Diese Lektion in Sexting-Security ist für die Aktivistinnen auch ein Mittel, um mehr Bewusstsein für digitale Privatsphäre zu schaffen. „Wenn du lernst, deine Nacktfotos sicher zu teilen, hast du schon mal eine Logik der digitalen Sicherheit verstanden, die auf viele andere Arten von Kommunikation ausgeweitet werden kann“, sagt Joana Varon. Über die Frage „Can they see your pussy?“ kommt man dann vielleicht zur Frage, wer eigentlich sonst noch all das sehen kann, was privat bleiben sollte.

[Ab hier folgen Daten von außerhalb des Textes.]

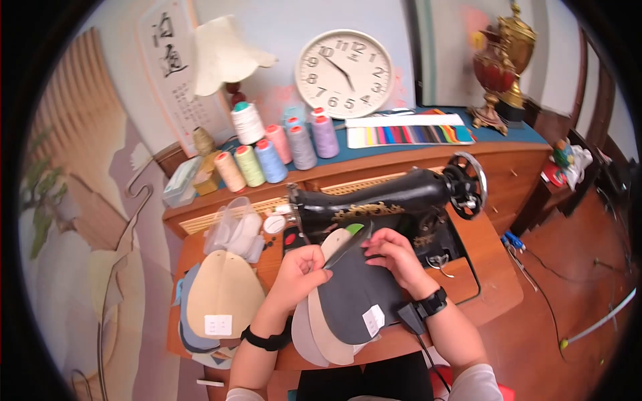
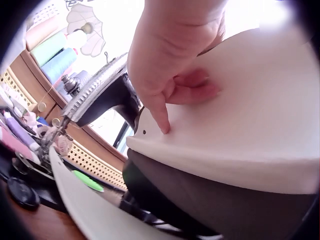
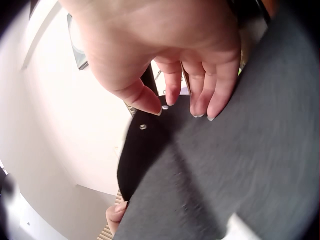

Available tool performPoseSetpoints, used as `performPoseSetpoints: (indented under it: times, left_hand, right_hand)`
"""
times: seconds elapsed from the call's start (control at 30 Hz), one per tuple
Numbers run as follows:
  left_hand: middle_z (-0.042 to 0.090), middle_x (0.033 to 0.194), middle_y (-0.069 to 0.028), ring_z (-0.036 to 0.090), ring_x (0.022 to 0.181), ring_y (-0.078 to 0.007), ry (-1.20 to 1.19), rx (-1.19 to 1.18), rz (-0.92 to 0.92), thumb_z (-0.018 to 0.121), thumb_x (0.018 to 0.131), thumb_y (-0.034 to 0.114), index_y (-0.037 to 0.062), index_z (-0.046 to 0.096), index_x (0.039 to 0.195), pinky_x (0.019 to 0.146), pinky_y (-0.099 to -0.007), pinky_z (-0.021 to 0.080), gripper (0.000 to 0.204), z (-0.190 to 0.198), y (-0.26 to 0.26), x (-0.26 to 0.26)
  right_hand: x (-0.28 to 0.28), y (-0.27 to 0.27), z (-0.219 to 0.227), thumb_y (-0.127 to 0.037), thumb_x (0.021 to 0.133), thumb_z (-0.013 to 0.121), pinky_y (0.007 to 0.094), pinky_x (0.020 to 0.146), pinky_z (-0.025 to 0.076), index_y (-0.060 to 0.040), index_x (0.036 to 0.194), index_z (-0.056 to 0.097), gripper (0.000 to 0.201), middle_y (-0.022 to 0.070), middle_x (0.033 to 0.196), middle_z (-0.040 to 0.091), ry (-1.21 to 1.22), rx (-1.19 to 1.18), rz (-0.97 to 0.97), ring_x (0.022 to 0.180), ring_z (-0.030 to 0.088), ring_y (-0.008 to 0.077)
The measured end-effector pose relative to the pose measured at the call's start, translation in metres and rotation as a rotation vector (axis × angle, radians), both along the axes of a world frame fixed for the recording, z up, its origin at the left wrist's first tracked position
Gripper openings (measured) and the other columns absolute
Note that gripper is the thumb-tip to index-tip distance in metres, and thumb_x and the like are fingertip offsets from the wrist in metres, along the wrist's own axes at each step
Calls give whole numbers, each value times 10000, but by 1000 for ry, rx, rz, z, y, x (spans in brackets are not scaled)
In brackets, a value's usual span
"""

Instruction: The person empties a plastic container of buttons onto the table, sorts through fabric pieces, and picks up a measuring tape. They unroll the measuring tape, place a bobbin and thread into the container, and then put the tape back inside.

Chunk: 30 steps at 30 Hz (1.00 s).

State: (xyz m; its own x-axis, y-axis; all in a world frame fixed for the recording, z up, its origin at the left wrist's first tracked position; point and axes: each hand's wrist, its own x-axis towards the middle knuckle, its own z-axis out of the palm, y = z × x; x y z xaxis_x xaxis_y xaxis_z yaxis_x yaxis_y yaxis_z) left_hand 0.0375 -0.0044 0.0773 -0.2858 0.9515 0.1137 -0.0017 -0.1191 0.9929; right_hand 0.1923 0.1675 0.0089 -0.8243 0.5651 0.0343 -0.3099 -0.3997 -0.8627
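Note:
A dark grey rounded sheet (image 1: pixel 354 287) with a small white label (image 1: pixel 373 320) is held up over the table front. My left hand (image 1: pixel 304 273) grips its left edge between thumb and fingers. My right hand (image 1: pixel 396 259) pinches its far edge; the right wrist view shows the thumb and a finger close by small punched holes (image 3: pixel 143 127). Beige and greyish-pink sheets (image 1: pixel 326 327) hang beneath the dark one. In the left wrist view, my left fingers lie against a pale-looking sheet (image 2: pixel 260 115) with a small hole, over a dark layer (image 2: pixel 175 175).
A black sewing machine (image 1: pixel 381 200) stands just beyond my hands. To the left lies a stack of similar sheets (image 1: pixel 224 287), beige on top, near a clear plastic box (image 1: pixel 231 224). Thread spools (image 1: pixel 273 160) and a clock (image 1: pixel 345 73) line the back shelf.

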Motion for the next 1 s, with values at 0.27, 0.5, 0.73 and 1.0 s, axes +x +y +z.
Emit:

Entstanden ist diese Idee nach einem eigenen Privatsphärenexperiment: Felizi hatte Varon zum Spaß um Nacktfotos gebeten – in einer Messaging-Gruppe, die sie mit 50 anderen Freunden teilten. Varon antwortete, dass sie gerne welche schickt, aber nur auf einem sicheren Kanal. Während sich ihr halber Freundeskreis über sie amüsierte, wurde ihnen klar: Womöglich würden sich mehr Leute für ihre Anti-Überwachungs-Workshops interessieren, wenn sie diese als Workshops für sicheres Nacktfoto-Sharing verkaufen.

Eine erste Version des Guides auf Portugiesisch stellten sie kurz darauf in ihrem Blog online. Die aktuelle englische Fassung ist eigentlich ein gedrucktes Faltblatt, das die beiden am Rande des gerade beendeten Internet Governance Forum (IGF) verteilten, einer UN-Konferenz, die dieses Jahr in Brasilien stattfand. Eine webfreundlichere Version, die man nicht erst ausdrucken und selbst zusammenfalten muss, soll bald folgen.

Auf die Frage, für wen der Guide gedacht ist, antwortet Natasha Felizi: „Frauen, Schwule, Trans und queere Menschen, die gerne Nacktfotos schicken würden, sich aber davor fürchten, bloßgestellt zu werden. Männer, die ungefragt Bilder von ihrem Schwanz schicken, damit sie merken: Wir sind eher an anderen Arten von Bildern interessiert. Die Tech-Community, die immer noch sehr sexistisch ist. Andere Frauen in der Tech-Community, die uns verstehen und sich uns anschließen wollen. Menschen generell, denen nicht klar ist, wie böse die 'freien' Internetwerkzeuge sein können, die wir ständig benutzen.“

Zeigt wieder einmal: Das Private ist politisch. Und die privatesten Körperteile haben das größte Potential, zu politisieren.